RICK: I had finished at Jacques Torres, and I talked to my brother—I’m an idea guy, right? And I love food. I’m a food idea guy. My brother is much more business-minded. So I’ve always given him ideas, saying, Here’s something we could do. My whole life, he’s always been like, “Rick, shut up.” But when I told him about this bean-to-bar chocolate idea, he said, “You might be onto something here.” I was like, “What?! All right!” We were roommates at the time, and we decided we were gonna live apart for the summer, and just get away from the idea and see if we were still eager to do it. And if we were, on September 4, 2007, we were gonna do it. We were, and so we did.

How much chocolate can you make in your factory?

MICHAEL: We’re doing about 2,000 to 2,500 bars a week now. We could probably double that before outgrowing this space. We joke lately that we started out reading about and being passionate about and loving making chocolate. Next thing you know, we’re reading books on management.

Your beans come from farmers in Madagascar, Venezuela, the Dominican Republic, and Ecuador. Do you blend the beans or keep them separate?

RICK: Pretty separate right now. We really want to work with the origins for a while and develop those relationships, then we’ll start blending.

What kind of sugar do you use?

RICK: We’re actually in the middle of doing sugar experiments. There are two general schools of thought in chocolate making. Do you choose your sugar like you would choose a cocoa bean? From the best region, the best flavor, and all that stuff? Or does that just detract from the cacao flavor you’re going for, and so you should use a general sugar instead. We’ve tended to use the fancy raw cane sugars from exotic regions, but we just bought a bunch of Domino’s sugar just to see what would happen.

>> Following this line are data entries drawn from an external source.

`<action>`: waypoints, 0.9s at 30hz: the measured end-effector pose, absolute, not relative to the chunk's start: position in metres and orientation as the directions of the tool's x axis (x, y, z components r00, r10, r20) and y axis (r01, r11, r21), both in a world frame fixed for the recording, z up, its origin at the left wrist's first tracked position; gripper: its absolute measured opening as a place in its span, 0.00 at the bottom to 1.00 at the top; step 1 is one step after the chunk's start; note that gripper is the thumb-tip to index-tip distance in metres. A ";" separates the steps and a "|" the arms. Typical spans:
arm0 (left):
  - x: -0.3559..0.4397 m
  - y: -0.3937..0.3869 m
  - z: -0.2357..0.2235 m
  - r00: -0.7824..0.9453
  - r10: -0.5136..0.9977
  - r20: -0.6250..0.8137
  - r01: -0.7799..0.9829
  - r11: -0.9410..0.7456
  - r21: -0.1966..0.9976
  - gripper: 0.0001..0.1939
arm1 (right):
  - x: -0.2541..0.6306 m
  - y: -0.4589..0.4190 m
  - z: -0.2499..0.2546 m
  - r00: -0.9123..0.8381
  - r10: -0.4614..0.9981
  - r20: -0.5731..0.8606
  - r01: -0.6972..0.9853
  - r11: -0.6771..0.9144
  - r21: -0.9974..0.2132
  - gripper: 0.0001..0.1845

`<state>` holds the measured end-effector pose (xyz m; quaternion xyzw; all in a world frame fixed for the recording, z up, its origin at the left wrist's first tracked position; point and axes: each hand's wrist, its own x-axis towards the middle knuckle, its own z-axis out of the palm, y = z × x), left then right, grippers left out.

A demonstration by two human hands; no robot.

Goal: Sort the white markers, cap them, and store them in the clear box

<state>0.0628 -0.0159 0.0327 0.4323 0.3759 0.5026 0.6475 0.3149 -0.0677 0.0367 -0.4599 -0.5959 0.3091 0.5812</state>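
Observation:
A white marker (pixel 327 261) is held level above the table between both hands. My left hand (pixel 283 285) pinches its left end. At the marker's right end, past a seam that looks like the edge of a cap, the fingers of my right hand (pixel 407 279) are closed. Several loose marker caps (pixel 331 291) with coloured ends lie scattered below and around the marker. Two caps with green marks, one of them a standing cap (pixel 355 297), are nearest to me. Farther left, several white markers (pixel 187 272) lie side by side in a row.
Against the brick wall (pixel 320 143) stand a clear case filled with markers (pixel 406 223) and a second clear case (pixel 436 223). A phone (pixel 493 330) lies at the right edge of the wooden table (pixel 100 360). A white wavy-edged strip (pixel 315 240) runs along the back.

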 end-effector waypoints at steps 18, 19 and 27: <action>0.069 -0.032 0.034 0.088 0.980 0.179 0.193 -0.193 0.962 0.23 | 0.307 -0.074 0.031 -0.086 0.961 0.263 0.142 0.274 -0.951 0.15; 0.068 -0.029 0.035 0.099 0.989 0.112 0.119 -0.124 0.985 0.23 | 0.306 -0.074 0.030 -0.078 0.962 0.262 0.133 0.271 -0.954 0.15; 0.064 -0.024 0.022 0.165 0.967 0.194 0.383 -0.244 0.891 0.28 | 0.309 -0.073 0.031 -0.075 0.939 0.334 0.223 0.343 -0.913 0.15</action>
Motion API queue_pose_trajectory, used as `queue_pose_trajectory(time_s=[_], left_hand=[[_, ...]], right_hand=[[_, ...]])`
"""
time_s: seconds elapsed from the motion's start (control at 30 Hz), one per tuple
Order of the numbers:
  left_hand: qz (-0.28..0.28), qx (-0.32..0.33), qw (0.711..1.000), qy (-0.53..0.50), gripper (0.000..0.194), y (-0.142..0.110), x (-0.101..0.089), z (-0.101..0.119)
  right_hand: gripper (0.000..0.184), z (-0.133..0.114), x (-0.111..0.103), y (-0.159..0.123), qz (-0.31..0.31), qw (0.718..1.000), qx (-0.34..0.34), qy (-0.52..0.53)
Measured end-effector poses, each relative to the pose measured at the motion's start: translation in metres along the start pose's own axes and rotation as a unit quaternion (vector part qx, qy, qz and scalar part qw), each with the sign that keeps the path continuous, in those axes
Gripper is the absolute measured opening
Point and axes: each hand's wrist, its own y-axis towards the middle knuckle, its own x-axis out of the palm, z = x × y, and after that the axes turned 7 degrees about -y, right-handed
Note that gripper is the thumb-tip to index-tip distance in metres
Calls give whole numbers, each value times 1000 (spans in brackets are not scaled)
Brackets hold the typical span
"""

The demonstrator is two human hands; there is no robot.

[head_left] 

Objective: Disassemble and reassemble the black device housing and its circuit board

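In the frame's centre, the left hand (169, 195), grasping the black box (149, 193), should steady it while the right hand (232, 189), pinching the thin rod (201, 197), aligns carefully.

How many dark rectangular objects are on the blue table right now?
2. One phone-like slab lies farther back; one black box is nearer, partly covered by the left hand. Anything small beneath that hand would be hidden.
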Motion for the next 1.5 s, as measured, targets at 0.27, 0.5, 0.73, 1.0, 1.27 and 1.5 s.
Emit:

MICHAEL: It just depends on what bean we’re working on. The beauty of being small is being able to switch things up a little bit more. Not every batch tastes exactly the same, but that’s kind of the fun of what we do.

You’ve talked about doing a “chocolate board” dessert at Frankies 457 and Prime Meats—like a cheese board, except with chocolate. Will we see that on those menus soon?

MICHAEL: We’re getting some new beans in from different regions, and I think we’re going to wait until we have those. Because I think part of the fun is having variety—different regions so people can really tell the difference, and really get the true flavors of the beans.

When you were first getting started, you bartered chocolate to the Marlow & Sons guys in exchange for your convection oven. Many words have been spilled about Brooklyn’s we’re-all-in-this-togetherness. What’s your take on that?

RICK: Well, I think it’s more common here. Most people who come to New York arrive with ambitions and stars in their eyes—they want to do something. Same for the people who end up in Brooklyn, which historically is such a tight community, but Brooklyn combines those two things. So you’ve got these ambitious creators who are drawn to Brooklyn because of the community vibe. When I get off the subway here from Manhattan, I breathe a big sigh of relief.